Он забился в угол, сердце от страха гулко колотилось. Казалось, он слышал каждый шорох в темном помещении. Вот на улице взвизгнули покрышки догонявшего авто, деловито хлопнули разом двери. Торопливые шаги и людские голоса, уверенные и веселые, слились в один гул.
Заскрипела дверь гаража, и сразу полоска желтого света упала на Гришку. Парфен оцепенел. Он видел силуэты четырех парней, и в руках у них были автоматы. Бандиты шли к нему. Гришка хотел бежать и не мог сдвинуться с места. Хотел закричать, но тяжелый язык не ворочался! Единственное, что он мог делать, так это смотреть на приближающуюся смерть. В том, что дело обстоит именно так, не могло быть никаких сомнений!
Неожиданно щелкнул выключатель, и стало светло. Гришка с удивлением обнаружил, что находится в их собственном гараже, только старый отцовский «жигуленок» куда-то подевался. И Чикаго, и гангстеры… Впрочем, один остался, и этот один был ему хорошо знаком. Волосы дыбом встали, когда Парфен увидел из своего угла приближающегося к нему Самосвала с веревкой в руках.
— Ну что, братан, потолкуем? — голос амбала, больше похожий на звук, издаваемый двигателем одноименного с ним агрегата, был неестественно громок.
— Эй, братан, проснись! — услышал Гришка откуда-то издалека другой голос и одновременно почувствовал, как его кто-то тряхнул.
Разлепив веки, он сонно уставился на физиономию Калгана. Еще не отойдя от ночного кошмара и увидев лицо человека, потенциально опасного для себя, Гришка судорожно подался назад и сел на шконке, максимально отодвигаясь от сокамерника.
— Чего, — осклабился тот, — кошмарики мучают?

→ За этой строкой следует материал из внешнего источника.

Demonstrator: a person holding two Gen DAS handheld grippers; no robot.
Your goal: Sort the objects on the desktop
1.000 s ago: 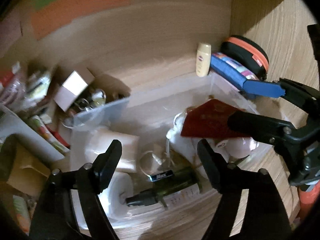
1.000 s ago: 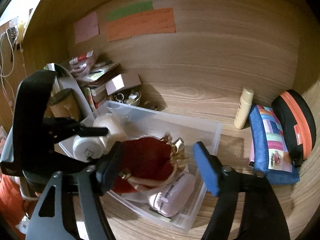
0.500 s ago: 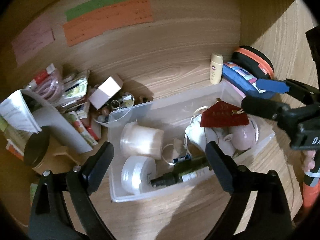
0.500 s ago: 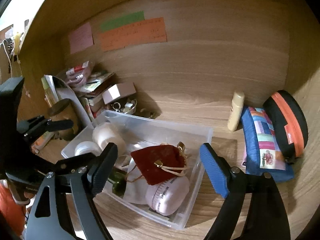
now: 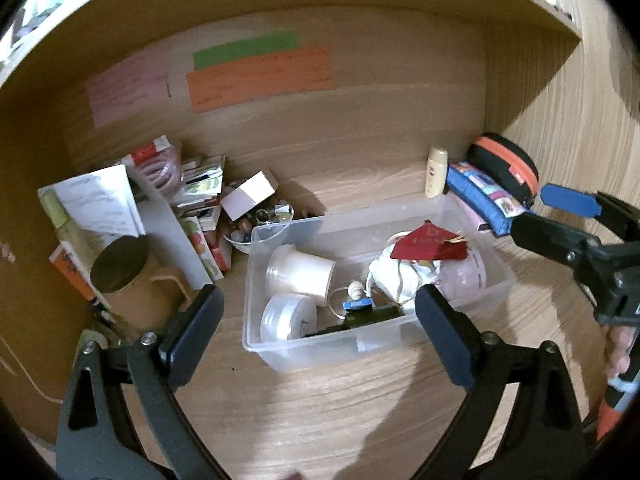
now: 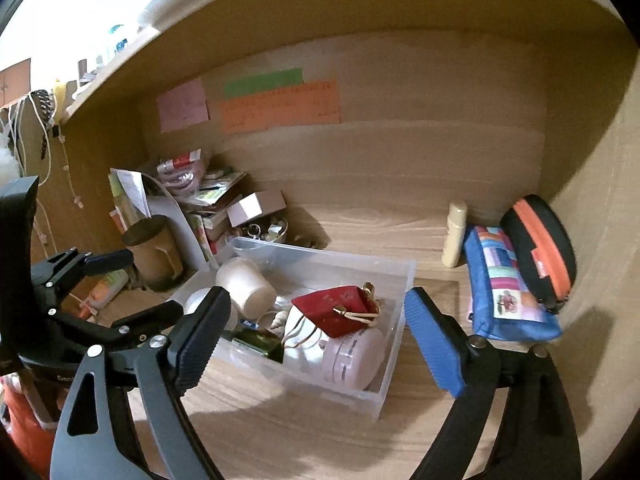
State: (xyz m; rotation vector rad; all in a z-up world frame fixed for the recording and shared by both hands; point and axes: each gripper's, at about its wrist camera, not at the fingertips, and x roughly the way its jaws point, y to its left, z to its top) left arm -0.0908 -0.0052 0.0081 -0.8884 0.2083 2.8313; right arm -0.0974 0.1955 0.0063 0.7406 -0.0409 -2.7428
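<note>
A clear plastic bin sits mid-desk. In it lie a red drawstring pouch, a white cup, a round white tape roll, a dark green bottle and a pink round case. My left gripper is open and empty, held back above the bin's near side. My right gripper is open and empty, in front of the bin; it also shows at the right of the left wrist view.
A blue patchwork pencil case, a black-and-orange zip case and a cream bottle sit at the right wall. A pile of packets, a small box, a bowl of trinkets and a brown mug crowd the left.
The right gripper let go of the red pouch, which now lies in the bin. Both grippers pulled back and up from the bin.
</note>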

Его водянистые зрачки, как ходики часов, двигались влево-вправо, пасть растянулась в глумливом оскале. Неприятный сосед был доволен испуганным видом Гришки. Некоторое время они молча смотрели друг на друга, затем Калган молча пошел к умывальнику и, сунув руки в карманы своих штанов, начал насвистывать что-то блатное.
— Эй, ты скоро? — нагло поинтересовался он у умывающегося Цыгана.
Тот молча посторонился и торопливо вытерся висевшим на плече полотенцем.
Гришка проводил его фигуру долгим взглядом и, услышав негромкое покашливание, обнаружил рядом с собой Ворона.
— Ты кричал во сне, — тихо сказал тот, скорее всего объясняя, как Калган оказался рядом с Гришкиной кроватью.
«Так я все же уснул!» — запоздало понял Парфен, протирая ладонями глаза.
Старый урка-«прошляк» тоже, как видно, подумал об этом и, выразительно глянув на парня, отошел к своей шконке.
«А вдруг Ворон ошибся?» — подумал Парфен, поглядывая в сторону кавказцев, уже привычно кучкующихся втроем. Те не замечали никого в камере, довольно громко разговаривая на родном языке.
Дождавшись, пока умывальник освободится, Гришка привел себя в порядок, затем справил малую нужду и вернулся на место. Никогда до этого Парфен не ждал так вызова на допрос, как в то утро.
Едва дверь лязгнула, он буквально подскочил со шконки. Но вызвали не его, а Ворона. Гришка тогда еще не знал, что и его дело ведет Тарасов. Иначе он не удивился бы тому вниманию и участию, которое к нему проявлял спившийся полубомж. Парфен так никогда и не узнал, что у того был свой расчет подбить его на сотрудничество со следаком. Старый вор засыпался на мелочовке, и больше пары лет ему не грозило. Но вот беда — в деле нарисовался труп!
Ворон никого не убивал. С глубокого похмелья он методично обходил подъезды в девятиэтажках на окраине Москвы в надежде насобирать бутылок на червонец. Неожиданно он заметил чуть приоткрытую дверь. Сердце старого ворюги екнуло, и от мучительного соблазна моментально зачесались ладони.